The writing prompt: We all struggle with imposter syndrome when we write. What is your top tip for stepping around this and publishing anyway? You would think I would have loads to say. But hell, “stepping around” makes it sound so easy.

Sometimes, it is just stepping around, like hopping over the stepping stones on a babbling brook. But when you’re living with intense imposter syndrome, crippling self-doubt and an entire team of inner critics squatting in your neocortex, the babbling brook is now a raging torrent. Less a small step, more a quick call to Elon to see if I can hitch a ride on a rocket.

So how did we get here? Us. Together. Me writing. You reading.

Several weeks ago, I walked around my local park (the pandemic approved therapist’s office) in the rain with my fantastic therapist (and her keen assistant, the labrador Chunky).

Unsurprisingly, my Itty Bitty Shitty Committee is a regular topic for discussion.

“Who are they?” she asks. We discuss the wonderful lineup of family, school teachers, past bosses and exes that live in my head. It’s quite the party guest list.

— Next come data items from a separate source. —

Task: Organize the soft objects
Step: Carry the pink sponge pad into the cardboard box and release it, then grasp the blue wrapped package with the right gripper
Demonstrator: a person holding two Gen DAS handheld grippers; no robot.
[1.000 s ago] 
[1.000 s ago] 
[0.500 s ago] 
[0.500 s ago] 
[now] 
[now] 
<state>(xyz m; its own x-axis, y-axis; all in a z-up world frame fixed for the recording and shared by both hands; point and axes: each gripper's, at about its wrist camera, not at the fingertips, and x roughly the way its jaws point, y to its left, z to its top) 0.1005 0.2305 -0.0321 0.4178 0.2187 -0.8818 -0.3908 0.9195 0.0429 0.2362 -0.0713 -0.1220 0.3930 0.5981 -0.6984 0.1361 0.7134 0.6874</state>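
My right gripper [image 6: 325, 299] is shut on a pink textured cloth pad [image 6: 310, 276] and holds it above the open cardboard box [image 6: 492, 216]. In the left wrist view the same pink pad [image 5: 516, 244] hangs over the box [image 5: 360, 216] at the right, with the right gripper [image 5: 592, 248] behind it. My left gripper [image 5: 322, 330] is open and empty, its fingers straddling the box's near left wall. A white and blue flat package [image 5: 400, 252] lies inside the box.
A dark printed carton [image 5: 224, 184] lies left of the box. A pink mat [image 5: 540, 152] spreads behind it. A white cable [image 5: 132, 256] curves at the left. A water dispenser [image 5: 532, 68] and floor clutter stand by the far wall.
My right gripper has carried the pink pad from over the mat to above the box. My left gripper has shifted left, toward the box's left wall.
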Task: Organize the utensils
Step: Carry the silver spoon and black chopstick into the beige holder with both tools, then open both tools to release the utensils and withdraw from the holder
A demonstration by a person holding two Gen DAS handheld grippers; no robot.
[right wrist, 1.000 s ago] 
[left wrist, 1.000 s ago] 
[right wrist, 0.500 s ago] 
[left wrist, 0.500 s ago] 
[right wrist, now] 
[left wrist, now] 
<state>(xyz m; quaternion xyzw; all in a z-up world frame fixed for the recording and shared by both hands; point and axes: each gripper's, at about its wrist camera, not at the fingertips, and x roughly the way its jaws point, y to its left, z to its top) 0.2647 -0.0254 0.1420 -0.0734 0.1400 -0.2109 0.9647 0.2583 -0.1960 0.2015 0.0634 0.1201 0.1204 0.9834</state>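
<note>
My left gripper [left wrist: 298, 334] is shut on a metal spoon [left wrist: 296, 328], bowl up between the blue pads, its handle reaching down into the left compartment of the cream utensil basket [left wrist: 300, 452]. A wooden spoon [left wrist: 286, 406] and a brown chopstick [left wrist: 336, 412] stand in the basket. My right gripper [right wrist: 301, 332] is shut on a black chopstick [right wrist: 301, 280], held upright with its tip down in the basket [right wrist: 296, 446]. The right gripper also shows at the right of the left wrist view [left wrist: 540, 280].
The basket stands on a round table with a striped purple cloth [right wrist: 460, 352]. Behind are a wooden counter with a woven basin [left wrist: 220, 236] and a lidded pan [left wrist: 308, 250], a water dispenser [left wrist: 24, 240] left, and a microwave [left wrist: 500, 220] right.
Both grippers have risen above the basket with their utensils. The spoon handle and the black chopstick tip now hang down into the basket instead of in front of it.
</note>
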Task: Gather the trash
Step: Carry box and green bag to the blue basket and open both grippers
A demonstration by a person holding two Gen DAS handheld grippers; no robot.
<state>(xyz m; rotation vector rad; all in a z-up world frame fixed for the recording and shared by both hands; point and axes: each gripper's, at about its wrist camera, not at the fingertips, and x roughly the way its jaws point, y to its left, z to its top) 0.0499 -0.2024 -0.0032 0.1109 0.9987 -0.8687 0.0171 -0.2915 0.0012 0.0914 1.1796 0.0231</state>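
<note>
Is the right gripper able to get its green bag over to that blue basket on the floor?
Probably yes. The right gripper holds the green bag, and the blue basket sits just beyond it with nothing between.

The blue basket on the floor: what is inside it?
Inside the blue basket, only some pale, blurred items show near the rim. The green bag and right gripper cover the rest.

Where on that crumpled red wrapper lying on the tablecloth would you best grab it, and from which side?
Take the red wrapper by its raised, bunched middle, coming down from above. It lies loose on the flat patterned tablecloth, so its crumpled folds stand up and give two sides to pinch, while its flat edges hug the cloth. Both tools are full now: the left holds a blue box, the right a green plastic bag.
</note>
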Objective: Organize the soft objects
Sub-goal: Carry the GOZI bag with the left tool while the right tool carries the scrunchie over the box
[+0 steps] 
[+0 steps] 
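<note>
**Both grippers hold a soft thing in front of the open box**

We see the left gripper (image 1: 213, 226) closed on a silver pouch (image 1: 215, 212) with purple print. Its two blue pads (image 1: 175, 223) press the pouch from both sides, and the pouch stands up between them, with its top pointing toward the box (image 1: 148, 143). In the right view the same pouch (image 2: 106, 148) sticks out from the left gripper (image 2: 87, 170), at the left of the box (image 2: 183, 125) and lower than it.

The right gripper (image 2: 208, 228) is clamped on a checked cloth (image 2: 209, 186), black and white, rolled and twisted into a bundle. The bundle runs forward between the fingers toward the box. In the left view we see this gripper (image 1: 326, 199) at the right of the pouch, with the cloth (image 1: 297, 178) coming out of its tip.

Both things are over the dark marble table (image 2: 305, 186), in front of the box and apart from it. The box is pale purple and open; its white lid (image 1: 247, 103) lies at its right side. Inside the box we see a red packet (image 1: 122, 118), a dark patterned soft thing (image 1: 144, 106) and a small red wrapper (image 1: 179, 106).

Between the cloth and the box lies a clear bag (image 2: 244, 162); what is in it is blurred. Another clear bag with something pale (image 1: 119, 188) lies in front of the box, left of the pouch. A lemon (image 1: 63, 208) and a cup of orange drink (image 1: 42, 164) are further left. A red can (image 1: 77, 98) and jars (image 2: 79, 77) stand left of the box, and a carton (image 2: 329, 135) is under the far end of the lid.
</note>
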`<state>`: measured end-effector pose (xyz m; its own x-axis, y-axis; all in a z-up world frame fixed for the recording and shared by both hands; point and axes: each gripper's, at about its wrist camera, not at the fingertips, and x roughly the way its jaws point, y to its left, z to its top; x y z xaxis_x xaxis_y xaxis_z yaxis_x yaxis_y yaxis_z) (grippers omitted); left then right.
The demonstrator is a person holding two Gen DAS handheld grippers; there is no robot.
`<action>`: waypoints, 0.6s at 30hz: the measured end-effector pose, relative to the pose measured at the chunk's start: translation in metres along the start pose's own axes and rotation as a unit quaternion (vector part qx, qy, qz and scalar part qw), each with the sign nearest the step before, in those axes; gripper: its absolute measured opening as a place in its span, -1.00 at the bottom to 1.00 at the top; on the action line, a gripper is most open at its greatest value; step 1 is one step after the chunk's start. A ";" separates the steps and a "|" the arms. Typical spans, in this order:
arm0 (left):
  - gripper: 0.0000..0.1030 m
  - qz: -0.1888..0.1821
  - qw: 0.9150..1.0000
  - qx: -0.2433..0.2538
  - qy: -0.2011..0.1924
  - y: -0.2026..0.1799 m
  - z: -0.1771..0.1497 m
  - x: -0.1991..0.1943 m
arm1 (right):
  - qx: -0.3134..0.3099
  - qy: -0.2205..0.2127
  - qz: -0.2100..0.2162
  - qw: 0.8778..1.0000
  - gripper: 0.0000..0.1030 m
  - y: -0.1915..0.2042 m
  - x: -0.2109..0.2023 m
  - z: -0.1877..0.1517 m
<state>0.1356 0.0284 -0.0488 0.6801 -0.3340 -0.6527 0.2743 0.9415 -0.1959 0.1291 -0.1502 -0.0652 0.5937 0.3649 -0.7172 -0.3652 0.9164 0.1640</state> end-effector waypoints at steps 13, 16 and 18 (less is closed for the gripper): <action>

“But, as chairman of the board, can’t you just tell them to lay off?”

Chairman of the board? This was news to me.

“Chairman?” I say incredulously. “I don’t think I’m their boss.”

“But, who else could you be? They live in your head!”

Well, this changes everything.

Most of us have an inner critic. Some of us have an entire committee. But here’s the thing. They live in your head.

You might struggle to control them, they might get a bit lairy at times, but they are entirely your creation. They work for you. You have all the power here.

This realisation got this short piece written, and hopefully, it’s the start of many more. I stand up and walk across the board room to the head of the table.

“Excuse me”, I say with a tight-lipped smile to the board member sitting in that position. “I think you’re in my seat.”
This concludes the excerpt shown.